* [WORK INSTRUCTIONS] Scan the records below and report how many lines include the string "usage"; the number alone will do.

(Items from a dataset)

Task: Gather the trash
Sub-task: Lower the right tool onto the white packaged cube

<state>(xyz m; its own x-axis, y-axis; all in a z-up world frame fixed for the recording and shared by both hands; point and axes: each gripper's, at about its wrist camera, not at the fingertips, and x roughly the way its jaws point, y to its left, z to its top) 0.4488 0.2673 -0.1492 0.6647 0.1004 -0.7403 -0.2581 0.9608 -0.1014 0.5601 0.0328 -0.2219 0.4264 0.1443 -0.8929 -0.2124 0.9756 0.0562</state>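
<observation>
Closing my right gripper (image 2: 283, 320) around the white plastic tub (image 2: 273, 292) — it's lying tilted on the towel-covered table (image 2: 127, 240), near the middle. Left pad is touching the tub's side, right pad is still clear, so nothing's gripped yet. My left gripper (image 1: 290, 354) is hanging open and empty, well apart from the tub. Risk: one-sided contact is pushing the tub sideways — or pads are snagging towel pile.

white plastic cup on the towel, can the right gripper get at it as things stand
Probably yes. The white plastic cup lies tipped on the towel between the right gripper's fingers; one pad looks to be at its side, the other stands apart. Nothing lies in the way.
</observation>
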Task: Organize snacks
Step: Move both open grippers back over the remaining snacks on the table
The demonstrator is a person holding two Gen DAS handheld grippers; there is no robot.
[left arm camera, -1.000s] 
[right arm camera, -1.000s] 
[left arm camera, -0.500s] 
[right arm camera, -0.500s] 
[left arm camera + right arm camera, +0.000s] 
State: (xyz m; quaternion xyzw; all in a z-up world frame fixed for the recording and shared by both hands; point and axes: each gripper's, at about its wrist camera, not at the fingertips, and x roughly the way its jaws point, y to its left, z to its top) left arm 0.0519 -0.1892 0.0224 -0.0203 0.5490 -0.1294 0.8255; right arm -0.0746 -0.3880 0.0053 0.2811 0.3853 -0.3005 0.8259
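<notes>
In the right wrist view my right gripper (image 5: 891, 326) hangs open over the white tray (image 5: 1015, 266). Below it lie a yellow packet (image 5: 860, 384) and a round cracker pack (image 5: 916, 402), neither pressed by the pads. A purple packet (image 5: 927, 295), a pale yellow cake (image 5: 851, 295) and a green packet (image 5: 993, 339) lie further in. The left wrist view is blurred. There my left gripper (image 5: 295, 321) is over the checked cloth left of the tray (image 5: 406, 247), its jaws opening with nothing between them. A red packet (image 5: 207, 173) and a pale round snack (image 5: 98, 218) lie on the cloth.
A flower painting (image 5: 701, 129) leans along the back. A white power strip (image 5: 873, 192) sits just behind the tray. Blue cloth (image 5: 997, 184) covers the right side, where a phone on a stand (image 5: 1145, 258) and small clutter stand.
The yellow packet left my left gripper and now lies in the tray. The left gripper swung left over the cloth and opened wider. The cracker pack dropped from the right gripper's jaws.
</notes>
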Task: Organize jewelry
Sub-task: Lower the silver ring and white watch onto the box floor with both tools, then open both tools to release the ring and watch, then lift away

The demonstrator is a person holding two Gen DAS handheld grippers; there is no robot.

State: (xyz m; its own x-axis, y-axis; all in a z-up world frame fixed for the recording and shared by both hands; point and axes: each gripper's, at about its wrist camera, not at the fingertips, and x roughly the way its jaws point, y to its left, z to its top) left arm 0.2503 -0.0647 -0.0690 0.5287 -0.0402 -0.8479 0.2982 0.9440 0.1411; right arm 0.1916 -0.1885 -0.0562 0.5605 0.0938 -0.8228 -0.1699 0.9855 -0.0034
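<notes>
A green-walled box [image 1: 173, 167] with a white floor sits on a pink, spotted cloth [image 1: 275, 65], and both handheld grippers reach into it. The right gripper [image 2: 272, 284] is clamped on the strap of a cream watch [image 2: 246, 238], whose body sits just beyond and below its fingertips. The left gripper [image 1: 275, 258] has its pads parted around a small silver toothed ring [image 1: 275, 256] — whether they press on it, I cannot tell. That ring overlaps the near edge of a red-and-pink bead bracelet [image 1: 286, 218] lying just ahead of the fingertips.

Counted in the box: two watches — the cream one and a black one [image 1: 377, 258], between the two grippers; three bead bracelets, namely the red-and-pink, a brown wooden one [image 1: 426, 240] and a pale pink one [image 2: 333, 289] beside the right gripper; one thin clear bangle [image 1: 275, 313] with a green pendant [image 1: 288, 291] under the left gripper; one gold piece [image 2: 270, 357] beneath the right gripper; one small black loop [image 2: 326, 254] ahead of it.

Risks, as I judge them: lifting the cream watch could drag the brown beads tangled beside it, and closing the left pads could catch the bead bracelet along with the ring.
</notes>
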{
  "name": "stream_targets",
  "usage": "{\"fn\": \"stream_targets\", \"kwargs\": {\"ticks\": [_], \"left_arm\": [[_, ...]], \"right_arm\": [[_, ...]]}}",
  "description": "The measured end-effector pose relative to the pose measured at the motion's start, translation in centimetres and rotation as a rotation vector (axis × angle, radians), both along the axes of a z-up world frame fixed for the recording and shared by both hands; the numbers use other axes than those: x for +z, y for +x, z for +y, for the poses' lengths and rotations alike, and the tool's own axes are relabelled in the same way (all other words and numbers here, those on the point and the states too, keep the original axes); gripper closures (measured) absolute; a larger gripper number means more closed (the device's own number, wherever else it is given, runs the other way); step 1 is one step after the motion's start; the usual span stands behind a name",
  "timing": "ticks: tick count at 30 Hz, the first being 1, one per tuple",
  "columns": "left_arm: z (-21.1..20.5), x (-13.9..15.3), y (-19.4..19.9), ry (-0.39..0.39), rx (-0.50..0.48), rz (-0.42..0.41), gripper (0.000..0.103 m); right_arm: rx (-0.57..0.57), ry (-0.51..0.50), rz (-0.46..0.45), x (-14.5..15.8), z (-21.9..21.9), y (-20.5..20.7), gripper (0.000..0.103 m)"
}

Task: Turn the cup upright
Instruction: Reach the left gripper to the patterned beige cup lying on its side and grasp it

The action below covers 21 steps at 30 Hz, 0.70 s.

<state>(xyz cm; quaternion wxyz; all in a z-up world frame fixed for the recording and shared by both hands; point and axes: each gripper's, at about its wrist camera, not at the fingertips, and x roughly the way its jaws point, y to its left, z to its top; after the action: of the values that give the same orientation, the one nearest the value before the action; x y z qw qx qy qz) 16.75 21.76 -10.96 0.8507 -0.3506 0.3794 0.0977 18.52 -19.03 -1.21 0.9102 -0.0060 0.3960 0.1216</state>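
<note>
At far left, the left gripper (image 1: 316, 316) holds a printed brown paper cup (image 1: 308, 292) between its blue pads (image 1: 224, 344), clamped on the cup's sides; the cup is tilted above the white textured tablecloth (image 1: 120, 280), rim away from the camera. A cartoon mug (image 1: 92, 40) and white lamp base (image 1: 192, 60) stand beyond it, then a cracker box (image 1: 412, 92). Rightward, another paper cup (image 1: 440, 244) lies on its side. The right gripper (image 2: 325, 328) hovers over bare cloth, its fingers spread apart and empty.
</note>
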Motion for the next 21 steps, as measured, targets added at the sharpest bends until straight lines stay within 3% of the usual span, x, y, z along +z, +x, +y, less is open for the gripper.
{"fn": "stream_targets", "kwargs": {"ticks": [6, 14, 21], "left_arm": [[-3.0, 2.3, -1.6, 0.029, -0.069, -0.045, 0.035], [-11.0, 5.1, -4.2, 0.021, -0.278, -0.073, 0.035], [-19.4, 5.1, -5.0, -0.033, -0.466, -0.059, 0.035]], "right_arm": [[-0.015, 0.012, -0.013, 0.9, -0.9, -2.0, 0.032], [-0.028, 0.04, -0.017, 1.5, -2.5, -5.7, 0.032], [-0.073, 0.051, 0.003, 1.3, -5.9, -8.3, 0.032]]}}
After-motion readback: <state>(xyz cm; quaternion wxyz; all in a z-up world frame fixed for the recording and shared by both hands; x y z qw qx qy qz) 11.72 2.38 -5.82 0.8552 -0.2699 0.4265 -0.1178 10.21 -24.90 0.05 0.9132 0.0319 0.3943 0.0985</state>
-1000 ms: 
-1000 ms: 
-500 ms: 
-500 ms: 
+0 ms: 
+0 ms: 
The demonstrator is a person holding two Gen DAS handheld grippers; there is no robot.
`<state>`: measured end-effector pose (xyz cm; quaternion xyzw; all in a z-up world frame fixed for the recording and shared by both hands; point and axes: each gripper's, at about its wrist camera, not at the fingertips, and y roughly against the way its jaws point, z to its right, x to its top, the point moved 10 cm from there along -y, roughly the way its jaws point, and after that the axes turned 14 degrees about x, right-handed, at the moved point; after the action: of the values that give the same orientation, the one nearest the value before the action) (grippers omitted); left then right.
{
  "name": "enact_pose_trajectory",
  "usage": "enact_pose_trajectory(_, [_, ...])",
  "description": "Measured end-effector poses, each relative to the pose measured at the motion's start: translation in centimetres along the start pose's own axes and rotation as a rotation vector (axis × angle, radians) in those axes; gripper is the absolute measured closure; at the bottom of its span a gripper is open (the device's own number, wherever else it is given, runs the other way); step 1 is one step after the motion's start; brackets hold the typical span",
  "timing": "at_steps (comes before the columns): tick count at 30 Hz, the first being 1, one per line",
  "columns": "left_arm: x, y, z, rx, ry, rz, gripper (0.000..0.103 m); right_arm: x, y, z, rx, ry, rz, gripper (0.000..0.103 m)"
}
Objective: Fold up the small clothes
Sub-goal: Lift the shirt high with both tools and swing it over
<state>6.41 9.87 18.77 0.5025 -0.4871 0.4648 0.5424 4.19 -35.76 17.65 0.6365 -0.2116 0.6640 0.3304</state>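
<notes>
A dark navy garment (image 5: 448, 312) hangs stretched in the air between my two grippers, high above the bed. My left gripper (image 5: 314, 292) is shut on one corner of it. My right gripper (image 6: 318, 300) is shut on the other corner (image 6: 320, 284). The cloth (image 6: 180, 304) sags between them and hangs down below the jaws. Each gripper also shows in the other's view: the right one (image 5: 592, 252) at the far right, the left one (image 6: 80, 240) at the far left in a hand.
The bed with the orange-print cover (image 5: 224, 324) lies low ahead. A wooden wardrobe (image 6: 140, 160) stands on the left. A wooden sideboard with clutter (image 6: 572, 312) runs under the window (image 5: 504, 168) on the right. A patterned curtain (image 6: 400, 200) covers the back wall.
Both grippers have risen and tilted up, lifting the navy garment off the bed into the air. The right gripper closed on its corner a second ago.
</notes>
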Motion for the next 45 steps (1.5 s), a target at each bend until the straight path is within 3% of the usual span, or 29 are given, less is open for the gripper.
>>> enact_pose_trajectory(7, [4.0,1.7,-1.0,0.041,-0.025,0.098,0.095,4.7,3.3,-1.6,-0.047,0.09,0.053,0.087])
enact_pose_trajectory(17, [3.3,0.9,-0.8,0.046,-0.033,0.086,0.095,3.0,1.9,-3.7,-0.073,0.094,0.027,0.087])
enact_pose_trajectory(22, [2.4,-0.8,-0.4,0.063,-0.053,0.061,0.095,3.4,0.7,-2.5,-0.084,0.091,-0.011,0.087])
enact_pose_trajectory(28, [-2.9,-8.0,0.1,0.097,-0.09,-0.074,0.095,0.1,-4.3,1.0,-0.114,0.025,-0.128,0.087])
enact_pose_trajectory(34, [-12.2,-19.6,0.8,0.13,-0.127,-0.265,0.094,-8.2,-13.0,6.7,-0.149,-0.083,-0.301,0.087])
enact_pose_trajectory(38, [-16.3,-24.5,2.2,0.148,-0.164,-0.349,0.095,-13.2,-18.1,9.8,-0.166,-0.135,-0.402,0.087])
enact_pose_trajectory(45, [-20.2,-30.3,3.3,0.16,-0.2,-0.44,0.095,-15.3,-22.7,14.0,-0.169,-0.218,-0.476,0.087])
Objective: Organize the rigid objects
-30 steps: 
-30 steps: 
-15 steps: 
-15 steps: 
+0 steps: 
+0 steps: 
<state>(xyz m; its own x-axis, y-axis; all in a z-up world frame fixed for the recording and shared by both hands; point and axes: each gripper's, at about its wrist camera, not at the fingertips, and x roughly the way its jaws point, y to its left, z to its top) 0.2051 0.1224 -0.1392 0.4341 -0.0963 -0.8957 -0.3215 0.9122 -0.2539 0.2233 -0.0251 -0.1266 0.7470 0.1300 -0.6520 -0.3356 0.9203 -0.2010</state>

* [RESPONSE TO THIS EXERCISE] 2